David Denby’s new four-part essay celebration, entitled Eminent Jews, is a shout-out to Lytton Strachey’s 1918 four-person biography collection Eminent Victorians, which changed how prominent people could be profiled. Strarchy’s bios of stalwarts of the Victorian stalwarts exposed warts and all, as the expression goes, the best known of whom was Florence Nightingale - no sweet angel of mercy, she.
Queen Victoria reigned a long time, from 1837 to 1901. The period Denby focuses on in Eminent Jews is relatively narrow, the post-war years -- the `50s, `60s, and `70s, largely defined by a culture Denby calls the Golden Age of American Jews. It was a time, he writes, “when shame and silence about being Jews was vanquished.” His book he says is “a composite picture of the ideology and practice of postwar Jewish cultural achievement” It stars Mel Brooks, Betty Friedan, Norman Mailer, and Leonard Bernstein.
Strachey, Denby says, was amused by and critical of his often ignorant and hypocritical subjects, while he is unabashedly admiring, in particular revering Mel’s unique comic genius and in awe of Bernstein’s polymathic brilliance as a conductor, composer, performer, and teacher.
And despite acknowledging some serious behavioral issues – Mailer’s stabbing his second wife (of six) in the heart and Bernstein’s cruelty and dependence on sex and drugs -- Denby says that all four in some way made him who he is today as a writer, husband, and father. His quartet had courage, loved family, felt an obligation to their heritage, and to America.
Here are the children of the first wave of Russian and Eastern European Jewish immigrants – their “exuberant brazenness” –so unlike many WASP-like German Jews. Four outrageous, assimilated, supremely talented innovators who made their mark on America intellectually and artistically- brash, manic, over-the-top exemplars of a Jewish ethos and energy that drove their ambition. They were, as Denby says -- his last words in the book -- ”100% American and 100% Jewish.”

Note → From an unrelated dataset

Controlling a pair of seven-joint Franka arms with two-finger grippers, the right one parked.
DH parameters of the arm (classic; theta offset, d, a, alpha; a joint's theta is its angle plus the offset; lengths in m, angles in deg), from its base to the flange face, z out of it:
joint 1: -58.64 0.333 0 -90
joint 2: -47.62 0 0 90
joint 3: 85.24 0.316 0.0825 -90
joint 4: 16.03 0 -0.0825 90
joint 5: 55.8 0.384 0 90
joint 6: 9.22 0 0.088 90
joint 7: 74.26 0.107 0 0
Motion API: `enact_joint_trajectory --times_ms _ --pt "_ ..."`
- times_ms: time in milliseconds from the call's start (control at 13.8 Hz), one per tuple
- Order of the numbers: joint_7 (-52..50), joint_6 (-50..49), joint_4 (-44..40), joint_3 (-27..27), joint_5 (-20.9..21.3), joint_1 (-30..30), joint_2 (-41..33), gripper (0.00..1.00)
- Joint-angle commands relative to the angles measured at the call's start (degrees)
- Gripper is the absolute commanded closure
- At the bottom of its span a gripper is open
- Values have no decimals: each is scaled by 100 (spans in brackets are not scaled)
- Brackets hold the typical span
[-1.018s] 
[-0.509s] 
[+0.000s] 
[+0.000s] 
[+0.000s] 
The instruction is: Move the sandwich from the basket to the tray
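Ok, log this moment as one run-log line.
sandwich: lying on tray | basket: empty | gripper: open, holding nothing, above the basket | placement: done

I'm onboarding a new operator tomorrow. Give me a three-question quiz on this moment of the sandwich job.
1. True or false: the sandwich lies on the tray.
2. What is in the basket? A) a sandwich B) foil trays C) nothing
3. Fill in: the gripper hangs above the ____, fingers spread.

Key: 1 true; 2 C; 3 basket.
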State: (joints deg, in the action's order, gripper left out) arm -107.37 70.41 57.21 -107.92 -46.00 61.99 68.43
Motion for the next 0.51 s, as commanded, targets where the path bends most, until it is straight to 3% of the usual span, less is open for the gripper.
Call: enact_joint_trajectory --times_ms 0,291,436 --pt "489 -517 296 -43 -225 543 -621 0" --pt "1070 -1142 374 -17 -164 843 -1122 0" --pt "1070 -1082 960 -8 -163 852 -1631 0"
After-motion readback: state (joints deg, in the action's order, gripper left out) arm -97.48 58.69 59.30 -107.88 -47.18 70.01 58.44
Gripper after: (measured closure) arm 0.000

But why these four? Although Brooks, Friedan, Mailer, and Bernstein lived at approximately the same time, they never interacted. Nor do their chapters connect – each one could be read alone and in a different order. What unifies them are the short Preface, Prologue and Epilogue where Denby posits his themes. His four reflect a time of relative happiness for American Jews, in different professions. They’re free of Nazi menace and protected by American “laws, customs and sentiment.”

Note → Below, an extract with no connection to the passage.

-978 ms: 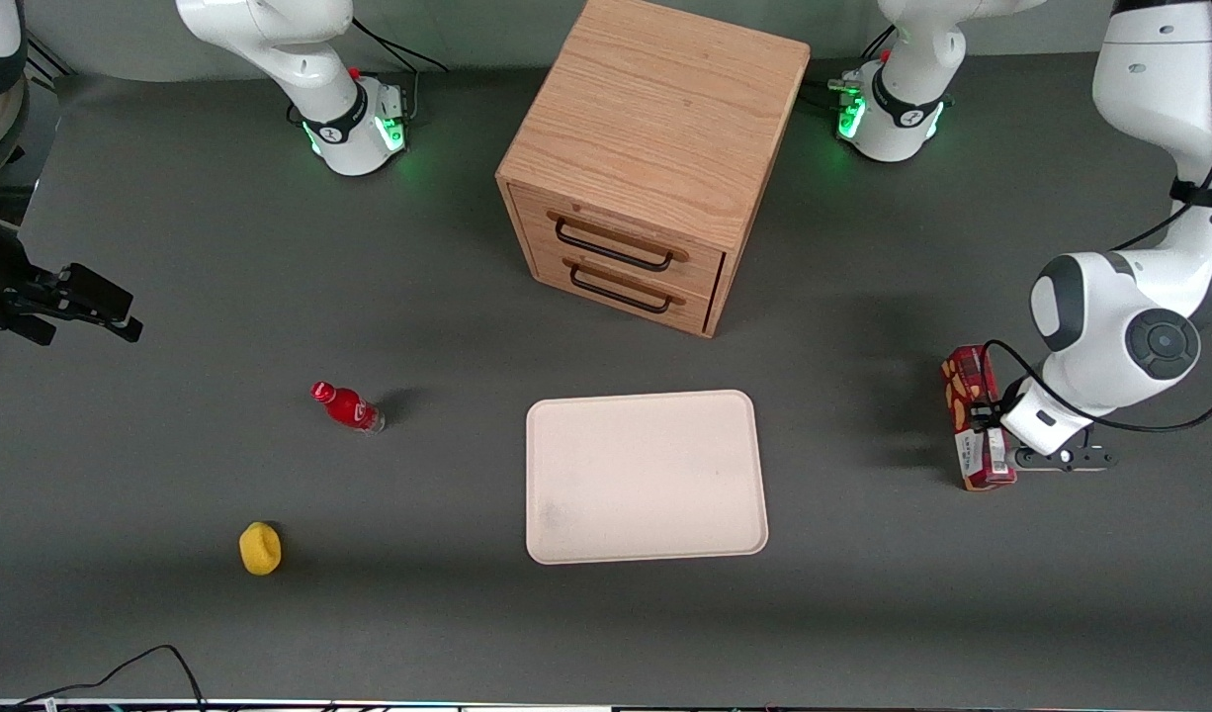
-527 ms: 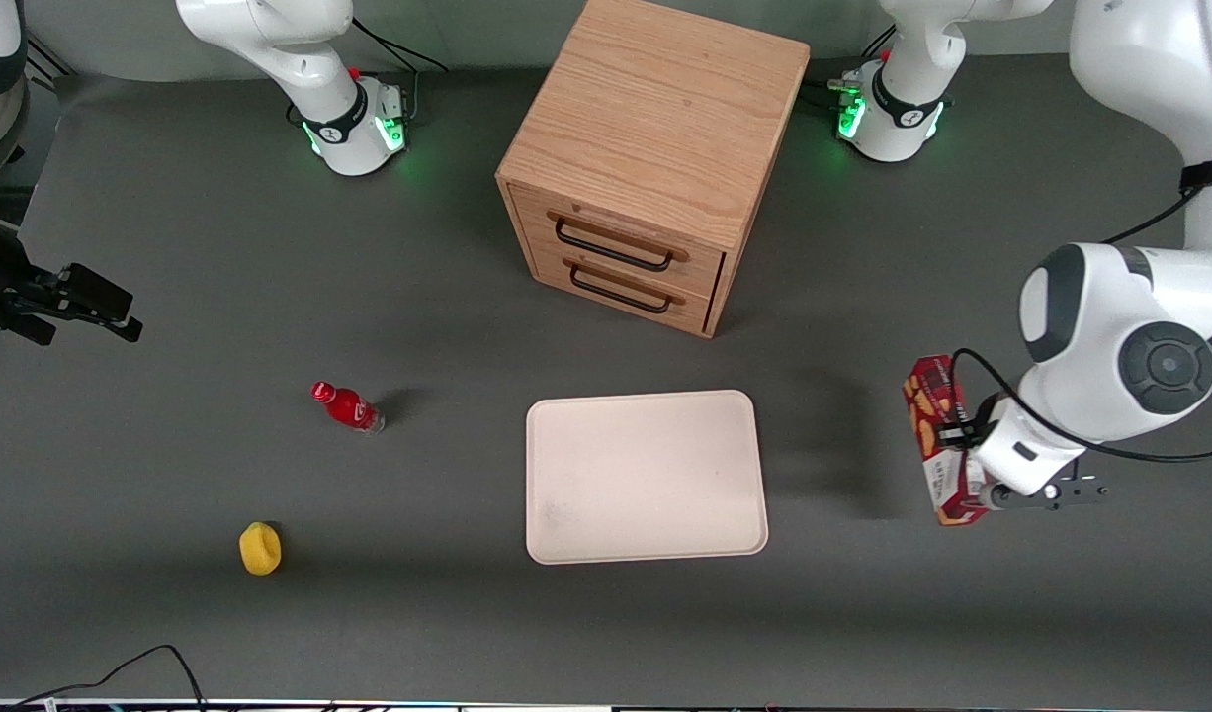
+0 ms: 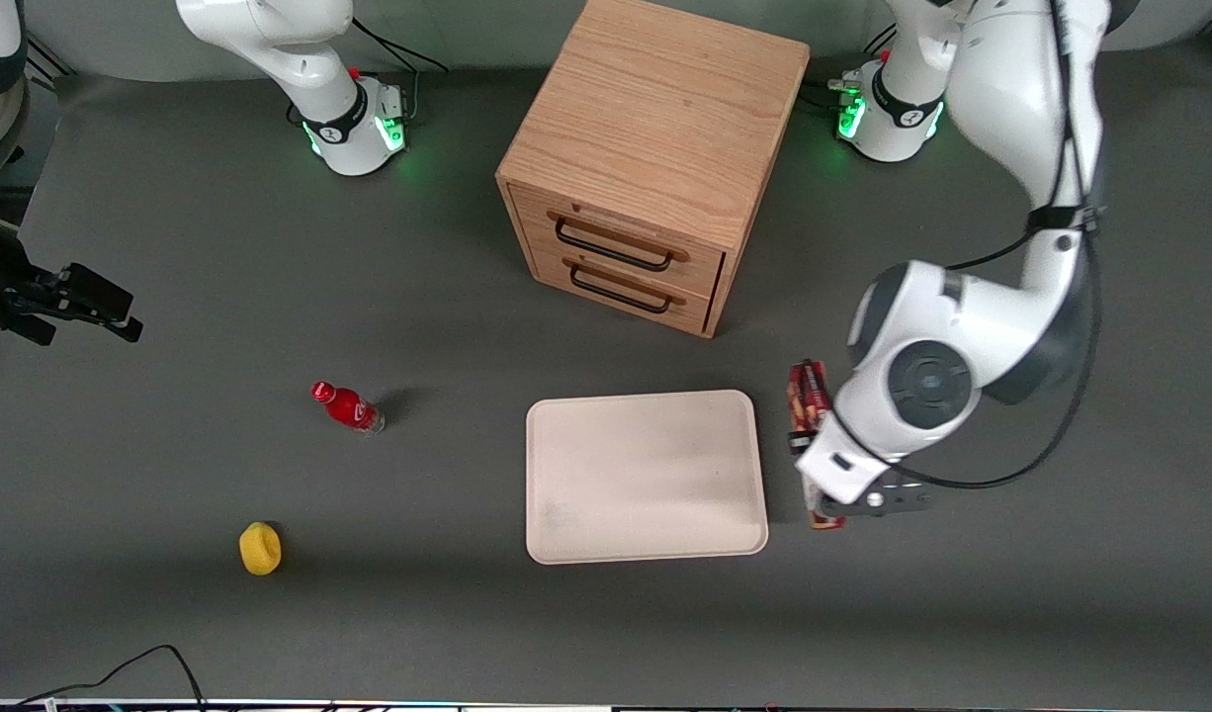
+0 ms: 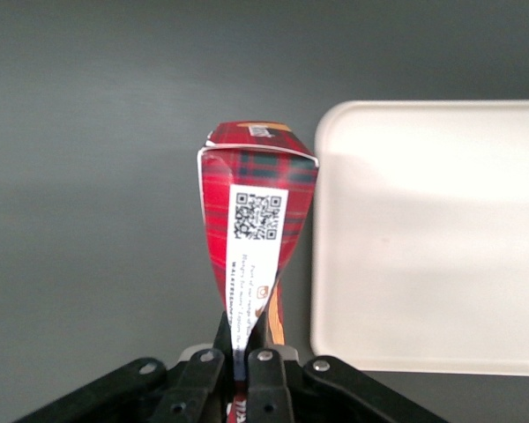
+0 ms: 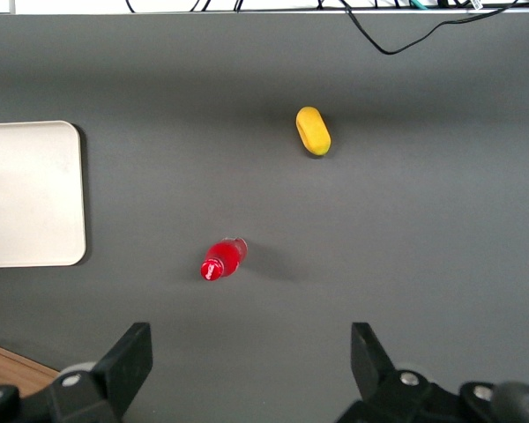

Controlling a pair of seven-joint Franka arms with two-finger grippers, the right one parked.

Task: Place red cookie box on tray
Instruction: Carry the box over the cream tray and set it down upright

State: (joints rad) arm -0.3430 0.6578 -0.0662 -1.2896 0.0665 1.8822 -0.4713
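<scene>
My left gripper (image 3: 816,465) is shut on the red cookie box (image 3: 807,396), a long narrow dark-red box held above the table just beside the tray's edge toward the working arm's end. The arm's wrist covers much of the box. In the left wrist view the box (image 4: 257,220) shows a tartan end and a white label with a QR code, pinched between the gripper (image 4: 244,339) fingers. The tray (image 3: 646,475) is cream-white, flat and wide, lying in front of the cabinet; it also shows in the left wrist view (image 4: 432,238) and the right wrist view (image 5: 26,194).
A wooden two-drawer cabinet (image 3: 650,158) stands farther from the camera than the tray. A small red bottle (image 3: 347,406) and a yellow object (image 3: 260,548) lie toward the parked arm's end of the table.
My left gripper has carried the red cookie box up off the table and sideways toward the tray, from the working arm's end to right beside the tray's edge.
</scene>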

Given the temper of our own times, might an answer to the question of why these four be nostalgia and unease? Eminent Jews was completed in 2024 and makes reference to the savage October 2023 attack on Israel by Hamas, and the upsurge of anti-Jewish and anti-Israel uprisings on American campuses and in countries all over the world. In this regard, Denby’s Golden Age may be seen as a high point in a darkening world.

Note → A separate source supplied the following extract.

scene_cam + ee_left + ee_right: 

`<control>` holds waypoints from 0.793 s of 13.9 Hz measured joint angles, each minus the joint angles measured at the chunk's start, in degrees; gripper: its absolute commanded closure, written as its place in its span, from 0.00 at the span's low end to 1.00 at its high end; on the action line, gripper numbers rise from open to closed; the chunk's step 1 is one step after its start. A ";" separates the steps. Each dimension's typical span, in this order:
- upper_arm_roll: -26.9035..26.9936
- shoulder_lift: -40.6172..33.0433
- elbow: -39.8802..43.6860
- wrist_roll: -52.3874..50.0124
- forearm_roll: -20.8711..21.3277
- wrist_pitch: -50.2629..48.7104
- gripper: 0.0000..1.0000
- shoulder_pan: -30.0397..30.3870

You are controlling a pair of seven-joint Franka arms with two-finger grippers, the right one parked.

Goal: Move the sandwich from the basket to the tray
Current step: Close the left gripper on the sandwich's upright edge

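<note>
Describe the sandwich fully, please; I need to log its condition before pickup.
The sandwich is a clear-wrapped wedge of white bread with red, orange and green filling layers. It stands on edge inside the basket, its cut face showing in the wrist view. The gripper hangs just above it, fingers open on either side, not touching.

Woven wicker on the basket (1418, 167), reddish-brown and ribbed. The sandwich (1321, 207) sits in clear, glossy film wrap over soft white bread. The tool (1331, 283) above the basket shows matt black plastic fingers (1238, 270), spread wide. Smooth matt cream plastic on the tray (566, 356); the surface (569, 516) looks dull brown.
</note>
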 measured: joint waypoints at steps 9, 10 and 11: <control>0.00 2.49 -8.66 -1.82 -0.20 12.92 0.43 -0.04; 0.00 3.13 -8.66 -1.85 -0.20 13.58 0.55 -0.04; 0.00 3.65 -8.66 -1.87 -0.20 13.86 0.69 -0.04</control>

The photos include some rarely seen shots; the research is impeccable; the sentiments generous, but . . . could this foursome now assert such Old Testament fierceness against prejudice, inequality, injustice and tradition? Could Mel Brooks’ Blazing Saddles be made today? Would Norman Mailer’s new journalism find readers? Would Betty Friedan be appreciated by the LGBTQ community? Would Lenny and his beloved Mahler find a rapturous reception? I don’t think so. I don’t think Denby does, either.